# Boto3

Boto3 is the Amazon Web Services (AWS) Software Development Kit (SDK) for Python. It is a Python library that allows you to write software that makes use of services like Amazon S3, Amazon EC2, and Amazon DynamoDB, among others.

With Boto3, you can create, configure, and manage AWS services using Python code. It provides an easy-to-use, object-oriented API that abstracts the underlying AWS service APIs, making it simpler to interact with AWS services programmatically.

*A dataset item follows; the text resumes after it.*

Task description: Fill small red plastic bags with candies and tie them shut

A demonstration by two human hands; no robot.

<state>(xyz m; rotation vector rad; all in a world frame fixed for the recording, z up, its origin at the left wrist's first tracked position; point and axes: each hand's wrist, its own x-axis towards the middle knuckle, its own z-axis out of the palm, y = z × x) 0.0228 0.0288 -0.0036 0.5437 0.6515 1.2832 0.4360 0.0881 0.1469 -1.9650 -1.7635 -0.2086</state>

### Some key features of Boto3 include:

1. Resource APIs: Boto3 provides resource APIs that allow you to interact with AWS services using higher-level abstractions. These resource objects encapsulate the low-level service operations, making it more intuitive to work with AWS resources.
2. Session Management: Boto3 manages authentication and configuration settings through sessions. You can create a session by providing your AWS access key, secret key, and optional region and profile settings.
3. Automatic Retries: Boto3 has built-in support for automatic retries. It can handle common transient errors, such as throttling or service unavailability, by automatically retrying the failed requests with exponential backoff.
4. Pagination: Boto3 simplifies working with paginated results from AWS service APIs. It provides a paginator object that allows you to iterate over the results easily without having to handle pagination manually.
5. Waiters: Boto3 offers waiters that allow you to wait for specific conditions to be met before proceeding with your code execution. For example, you can use a waiter to wait for an EC2 instance to reach a specific state before performing further actions.|

To get started with Boto3, you need to install it using pip:

`pip install boto3`

Once installed, you can import the boto3 module in your Python code and start interacting with AWS services. You'll need to configure your AWS credentials and permissions to access the desired services.

In [1]:
pip install boto3

Collecting boto3
  Downloading boto3-1.38.44-py3-none-any.whl.metadata (6.6 kB)
Collecting botocore<1.39.0,>=1.38.44 (from boto3)
  Downloading botocore-1.38.44-py3-none-any.whl.metadata (5.7 kB)
Collecting jmespath<2.0.0,>=0.7.1 (from boto3)
  Downloading jmespath-1.0.1-py3-none-any.whl.metadata (7.6 kB)
Collecting s3transfer<0.14.0,>=0.13.0 (from boto3)
  Downloading s3transfer-0.13.0-py3-none-any.whl.metadata (1.7 kB)
Downloading boto3-1.38.44-py3-none-any.whl (139 kB)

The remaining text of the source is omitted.